In this scenario, health care technology can be at the forefront of the ethical conversation. Telemedicine presents an opportunity to bridge gaps in access, allowing patients like Maria to consult with providers remotely and gain timely assistance without the burden of transportation costs (Bashshur et al., 2016). However, ethical guidelines must govern the use of such technologies, ensuring they enhance patient autonomy and do not exploit vulnerable populations.

Utilitarianism, for instance, may suggest that telemedicine should be employed where it maximizes overall well-being. Yet, it could lead to an ethical quandary if it encourages overutilization of services or if it burdens patients with new forms of technology that they may not understand or access comfortably (Mill, 1863). Similarly, Kantian deontology would stress the importance of treating patients as ends in themselves—not merely means to achieving overall efficiency in health care delivery (Kant, 1785). This emphasizes the necessity for providers to guarantee that technological solutions empower patients rather than disempower them.

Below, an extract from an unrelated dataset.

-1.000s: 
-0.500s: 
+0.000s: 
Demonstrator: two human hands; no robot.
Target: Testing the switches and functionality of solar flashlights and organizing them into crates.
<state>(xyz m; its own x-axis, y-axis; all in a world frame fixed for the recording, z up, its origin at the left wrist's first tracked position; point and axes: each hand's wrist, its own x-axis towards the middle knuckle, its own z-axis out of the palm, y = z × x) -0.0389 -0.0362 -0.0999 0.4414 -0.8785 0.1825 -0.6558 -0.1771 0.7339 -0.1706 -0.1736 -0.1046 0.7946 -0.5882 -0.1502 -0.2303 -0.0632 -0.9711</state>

Social technologies such as blogs and online forums can also foster community among patients facing similar challenges, offering support systems where individuals can share experiences and access information about financial resources for medications (Katz et al., 2008). However, the challenge lies in ensuring that the information shared adheres to ethical standards of accuracy and respect for privacy. Crowd-funding platforms offer a unique solution for securing finances to cover the costs of required medications, but they must uphold principles of transparency and integrity (Bennett et al., 2016).

In conclusion, the ethical complexities surrounding healthcare access for low-income patients must navigate through the intricate web of care ethics and rights ethics to yield practical solutions that address immediate patient needs while advocating for broader systemic changes. The integration of technology must similarly uphold ethical guidelines that prioritize patient welfare and autonomy. Ultimately, by recognizing the interplay of these ethical frameworks, healthcare workers can better navigate their roles, ensuring that patients receive the care they deserve.

References

  • Beauchamp, T. L., & Childress, J. F. (2019). Principles of biomedical ethics. Oxford University Press.
  • Bashshur, R. L., Shannon, G. W., Smith, B. R., & Woodward, A. (2016). The role of telehealth in an evolving health care environment: Working paper. Health Affairs, 35(2), 191-196.
  • Bennett, K. J., Borders, T. F., & Wilkins, K. (2016). Governance and ethical issues in crowdfunding for health care: A systematic review. Journal of Health Politics, Policy and Law, 41(4), 675-694.
  • Dworkin, R. (2013). Freedom’s law: The moral reading of the American Constitution. Harvard University Press.
  • Freeman, S. (2007). Rawls. Routledge.
  • Held, V. (2006). The ethics of care: Personal, political, and global. Oxford University Press.
  • Kant, I. (1785). Groundwork for the metaphysics of morals. Cambridge University Press.
  • Katz, J. E., & Peace, R. (2008). The role of social media in health communication. Journal of Health Communication, 13(7), 677-684.
  • Mill, J. S. (1863). Utilitarianism. Parker, Son, and Bourn.
  • Rachels, S., & Rachels, J. (2019). The elements of moral philosophy (9th ed.). McGraw-Hill Education.